WHAT IS BEING ASKED: The required answer is each line in the entries below where "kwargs" occurs.
___ DATASET EXCERPTS
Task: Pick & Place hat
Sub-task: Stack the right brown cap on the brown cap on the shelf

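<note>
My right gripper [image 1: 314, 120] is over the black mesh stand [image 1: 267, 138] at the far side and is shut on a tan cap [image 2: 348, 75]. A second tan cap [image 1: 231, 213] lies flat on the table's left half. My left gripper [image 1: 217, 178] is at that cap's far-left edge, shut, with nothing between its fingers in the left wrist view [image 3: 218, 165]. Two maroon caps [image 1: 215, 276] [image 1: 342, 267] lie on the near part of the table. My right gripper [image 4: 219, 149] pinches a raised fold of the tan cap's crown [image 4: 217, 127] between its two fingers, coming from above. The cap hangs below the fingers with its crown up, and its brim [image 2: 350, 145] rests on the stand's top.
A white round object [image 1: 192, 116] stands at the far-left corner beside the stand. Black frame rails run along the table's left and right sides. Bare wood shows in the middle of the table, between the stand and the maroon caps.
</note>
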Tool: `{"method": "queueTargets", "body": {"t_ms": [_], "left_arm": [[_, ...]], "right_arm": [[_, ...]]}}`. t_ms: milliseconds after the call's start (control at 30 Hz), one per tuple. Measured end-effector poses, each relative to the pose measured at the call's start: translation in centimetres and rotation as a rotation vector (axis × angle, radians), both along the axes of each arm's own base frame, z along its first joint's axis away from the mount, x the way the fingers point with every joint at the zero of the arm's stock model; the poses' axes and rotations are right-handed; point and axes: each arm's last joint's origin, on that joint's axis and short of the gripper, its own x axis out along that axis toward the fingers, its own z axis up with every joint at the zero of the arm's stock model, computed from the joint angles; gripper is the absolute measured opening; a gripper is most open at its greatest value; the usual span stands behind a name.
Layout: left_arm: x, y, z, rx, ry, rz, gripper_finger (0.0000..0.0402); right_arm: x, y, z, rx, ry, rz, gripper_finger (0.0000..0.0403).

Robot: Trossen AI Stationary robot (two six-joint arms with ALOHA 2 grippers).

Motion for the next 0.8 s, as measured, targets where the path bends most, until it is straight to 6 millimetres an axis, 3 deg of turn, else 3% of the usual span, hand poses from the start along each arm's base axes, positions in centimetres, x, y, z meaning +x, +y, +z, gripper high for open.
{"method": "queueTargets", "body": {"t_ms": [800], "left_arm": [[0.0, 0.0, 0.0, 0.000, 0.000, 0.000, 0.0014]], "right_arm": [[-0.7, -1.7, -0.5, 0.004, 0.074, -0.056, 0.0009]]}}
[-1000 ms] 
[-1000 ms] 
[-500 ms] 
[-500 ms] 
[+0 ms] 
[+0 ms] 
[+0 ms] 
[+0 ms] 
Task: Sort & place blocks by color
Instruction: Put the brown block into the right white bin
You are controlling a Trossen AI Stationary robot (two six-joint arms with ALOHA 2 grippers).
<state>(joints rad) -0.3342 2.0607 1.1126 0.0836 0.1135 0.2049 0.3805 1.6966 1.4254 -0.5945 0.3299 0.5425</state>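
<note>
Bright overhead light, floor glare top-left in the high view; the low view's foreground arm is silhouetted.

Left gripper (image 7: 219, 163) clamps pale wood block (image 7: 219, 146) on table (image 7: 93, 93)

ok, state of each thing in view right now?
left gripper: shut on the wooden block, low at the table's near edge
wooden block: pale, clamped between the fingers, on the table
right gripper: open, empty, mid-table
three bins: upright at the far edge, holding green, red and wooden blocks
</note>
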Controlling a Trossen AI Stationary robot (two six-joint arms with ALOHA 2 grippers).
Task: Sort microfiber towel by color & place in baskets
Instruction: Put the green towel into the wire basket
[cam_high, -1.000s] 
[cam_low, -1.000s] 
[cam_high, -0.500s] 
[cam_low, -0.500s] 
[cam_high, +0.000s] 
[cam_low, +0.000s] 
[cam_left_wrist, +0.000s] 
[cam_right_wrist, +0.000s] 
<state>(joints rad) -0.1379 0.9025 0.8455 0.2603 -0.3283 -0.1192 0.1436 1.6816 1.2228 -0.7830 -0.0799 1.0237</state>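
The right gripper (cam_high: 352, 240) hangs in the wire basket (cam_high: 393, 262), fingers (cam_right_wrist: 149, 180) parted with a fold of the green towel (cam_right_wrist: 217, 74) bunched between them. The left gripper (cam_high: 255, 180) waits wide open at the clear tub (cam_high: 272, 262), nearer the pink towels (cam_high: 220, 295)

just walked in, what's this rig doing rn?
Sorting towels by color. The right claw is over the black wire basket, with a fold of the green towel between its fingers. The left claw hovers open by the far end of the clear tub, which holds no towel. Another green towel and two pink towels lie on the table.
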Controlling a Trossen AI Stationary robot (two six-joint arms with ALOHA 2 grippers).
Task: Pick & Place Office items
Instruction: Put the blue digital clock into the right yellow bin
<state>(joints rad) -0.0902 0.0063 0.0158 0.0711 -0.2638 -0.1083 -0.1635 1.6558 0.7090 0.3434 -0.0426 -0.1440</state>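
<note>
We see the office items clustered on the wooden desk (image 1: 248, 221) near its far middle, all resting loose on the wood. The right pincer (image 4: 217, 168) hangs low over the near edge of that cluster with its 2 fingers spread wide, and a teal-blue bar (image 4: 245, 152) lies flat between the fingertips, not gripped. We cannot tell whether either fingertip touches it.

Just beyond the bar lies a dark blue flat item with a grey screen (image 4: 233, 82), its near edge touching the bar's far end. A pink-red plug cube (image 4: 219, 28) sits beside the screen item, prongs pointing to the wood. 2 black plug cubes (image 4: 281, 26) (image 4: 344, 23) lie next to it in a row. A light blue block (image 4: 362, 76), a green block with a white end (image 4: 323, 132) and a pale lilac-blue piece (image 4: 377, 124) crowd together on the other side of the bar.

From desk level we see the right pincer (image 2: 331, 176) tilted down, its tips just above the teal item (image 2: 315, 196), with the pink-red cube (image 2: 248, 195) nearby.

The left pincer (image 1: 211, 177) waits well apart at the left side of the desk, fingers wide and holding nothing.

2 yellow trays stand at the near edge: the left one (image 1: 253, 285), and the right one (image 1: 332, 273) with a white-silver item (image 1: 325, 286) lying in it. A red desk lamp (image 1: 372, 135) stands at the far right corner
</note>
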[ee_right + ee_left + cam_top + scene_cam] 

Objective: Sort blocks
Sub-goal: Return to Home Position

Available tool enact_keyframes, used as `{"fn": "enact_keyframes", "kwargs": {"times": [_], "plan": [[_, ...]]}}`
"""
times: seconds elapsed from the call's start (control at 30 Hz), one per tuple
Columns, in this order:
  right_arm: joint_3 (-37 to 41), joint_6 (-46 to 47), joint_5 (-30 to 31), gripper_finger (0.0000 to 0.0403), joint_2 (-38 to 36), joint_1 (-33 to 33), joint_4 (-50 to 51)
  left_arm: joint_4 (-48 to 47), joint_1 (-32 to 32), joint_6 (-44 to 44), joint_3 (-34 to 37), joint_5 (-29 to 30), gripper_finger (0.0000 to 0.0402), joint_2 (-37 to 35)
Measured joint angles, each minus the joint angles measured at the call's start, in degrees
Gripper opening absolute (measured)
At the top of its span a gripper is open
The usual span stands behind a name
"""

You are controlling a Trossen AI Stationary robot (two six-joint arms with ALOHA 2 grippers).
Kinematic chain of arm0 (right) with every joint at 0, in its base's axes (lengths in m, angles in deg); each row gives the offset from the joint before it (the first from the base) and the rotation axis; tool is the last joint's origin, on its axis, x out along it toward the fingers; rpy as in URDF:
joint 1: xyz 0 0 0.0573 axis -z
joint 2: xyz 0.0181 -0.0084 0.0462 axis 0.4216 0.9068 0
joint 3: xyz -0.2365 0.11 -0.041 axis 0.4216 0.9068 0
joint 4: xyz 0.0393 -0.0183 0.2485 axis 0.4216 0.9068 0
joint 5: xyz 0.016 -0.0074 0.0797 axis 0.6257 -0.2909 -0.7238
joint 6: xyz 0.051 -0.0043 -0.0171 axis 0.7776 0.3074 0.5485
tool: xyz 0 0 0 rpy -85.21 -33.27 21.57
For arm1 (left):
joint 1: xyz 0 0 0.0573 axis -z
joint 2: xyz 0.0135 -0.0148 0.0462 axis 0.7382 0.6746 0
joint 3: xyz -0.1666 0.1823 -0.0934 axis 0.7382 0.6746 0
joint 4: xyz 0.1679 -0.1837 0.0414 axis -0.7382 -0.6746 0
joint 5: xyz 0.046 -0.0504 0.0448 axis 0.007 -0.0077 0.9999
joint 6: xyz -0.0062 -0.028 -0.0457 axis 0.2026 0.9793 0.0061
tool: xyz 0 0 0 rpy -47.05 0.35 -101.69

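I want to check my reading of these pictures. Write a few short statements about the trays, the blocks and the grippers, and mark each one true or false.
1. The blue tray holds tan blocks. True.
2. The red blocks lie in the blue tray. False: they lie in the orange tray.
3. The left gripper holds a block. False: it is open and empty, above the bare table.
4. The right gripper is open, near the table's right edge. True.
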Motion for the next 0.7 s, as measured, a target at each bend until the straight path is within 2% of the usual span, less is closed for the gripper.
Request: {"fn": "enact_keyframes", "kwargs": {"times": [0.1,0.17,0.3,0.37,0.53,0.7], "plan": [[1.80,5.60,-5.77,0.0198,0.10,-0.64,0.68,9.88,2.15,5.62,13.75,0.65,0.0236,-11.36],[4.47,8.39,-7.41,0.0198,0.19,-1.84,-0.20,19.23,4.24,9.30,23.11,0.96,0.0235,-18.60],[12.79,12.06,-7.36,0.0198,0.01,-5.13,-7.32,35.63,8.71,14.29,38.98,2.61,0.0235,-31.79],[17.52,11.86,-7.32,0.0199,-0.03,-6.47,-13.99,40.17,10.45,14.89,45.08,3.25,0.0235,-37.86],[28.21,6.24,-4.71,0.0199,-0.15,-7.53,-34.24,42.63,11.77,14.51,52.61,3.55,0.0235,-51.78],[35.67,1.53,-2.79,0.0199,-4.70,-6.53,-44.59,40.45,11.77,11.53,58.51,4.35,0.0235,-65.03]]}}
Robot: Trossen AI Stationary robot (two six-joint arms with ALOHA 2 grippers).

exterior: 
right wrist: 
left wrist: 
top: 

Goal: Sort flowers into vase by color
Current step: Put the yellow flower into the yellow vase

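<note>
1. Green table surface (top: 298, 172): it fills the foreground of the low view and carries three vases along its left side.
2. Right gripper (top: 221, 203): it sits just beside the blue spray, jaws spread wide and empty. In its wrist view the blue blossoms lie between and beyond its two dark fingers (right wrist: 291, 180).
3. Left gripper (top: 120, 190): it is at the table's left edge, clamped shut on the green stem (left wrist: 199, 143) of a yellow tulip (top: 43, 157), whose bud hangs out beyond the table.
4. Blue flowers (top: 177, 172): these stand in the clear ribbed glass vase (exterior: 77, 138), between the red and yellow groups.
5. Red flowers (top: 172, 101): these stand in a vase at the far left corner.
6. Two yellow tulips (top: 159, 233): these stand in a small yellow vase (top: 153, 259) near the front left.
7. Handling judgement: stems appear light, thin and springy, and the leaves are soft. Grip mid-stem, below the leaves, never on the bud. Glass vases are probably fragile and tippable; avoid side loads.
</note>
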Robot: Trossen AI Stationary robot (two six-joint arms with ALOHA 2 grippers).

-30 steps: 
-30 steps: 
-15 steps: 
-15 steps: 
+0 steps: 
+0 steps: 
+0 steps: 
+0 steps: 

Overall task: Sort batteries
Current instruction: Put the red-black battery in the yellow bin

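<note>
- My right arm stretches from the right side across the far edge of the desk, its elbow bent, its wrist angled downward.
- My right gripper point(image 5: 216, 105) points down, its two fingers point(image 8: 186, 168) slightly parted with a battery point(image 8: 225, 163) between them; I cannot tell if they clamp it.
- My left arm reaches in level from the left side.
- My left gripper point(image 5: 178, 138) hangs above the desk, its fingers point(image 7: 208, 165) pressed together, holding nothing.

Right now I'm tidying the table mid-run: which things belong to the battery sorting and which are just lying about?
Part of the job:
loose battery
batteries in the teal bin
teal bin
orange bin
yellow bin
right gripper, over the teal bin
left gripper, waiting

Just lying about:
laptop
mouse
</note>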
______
OUTPUT BELOW:
Available tool enact_keyframes, used as `{"fn": "enact_keyframes", "kwargs": {"times": [_], "plan": [[_, ...]]}}`
Request: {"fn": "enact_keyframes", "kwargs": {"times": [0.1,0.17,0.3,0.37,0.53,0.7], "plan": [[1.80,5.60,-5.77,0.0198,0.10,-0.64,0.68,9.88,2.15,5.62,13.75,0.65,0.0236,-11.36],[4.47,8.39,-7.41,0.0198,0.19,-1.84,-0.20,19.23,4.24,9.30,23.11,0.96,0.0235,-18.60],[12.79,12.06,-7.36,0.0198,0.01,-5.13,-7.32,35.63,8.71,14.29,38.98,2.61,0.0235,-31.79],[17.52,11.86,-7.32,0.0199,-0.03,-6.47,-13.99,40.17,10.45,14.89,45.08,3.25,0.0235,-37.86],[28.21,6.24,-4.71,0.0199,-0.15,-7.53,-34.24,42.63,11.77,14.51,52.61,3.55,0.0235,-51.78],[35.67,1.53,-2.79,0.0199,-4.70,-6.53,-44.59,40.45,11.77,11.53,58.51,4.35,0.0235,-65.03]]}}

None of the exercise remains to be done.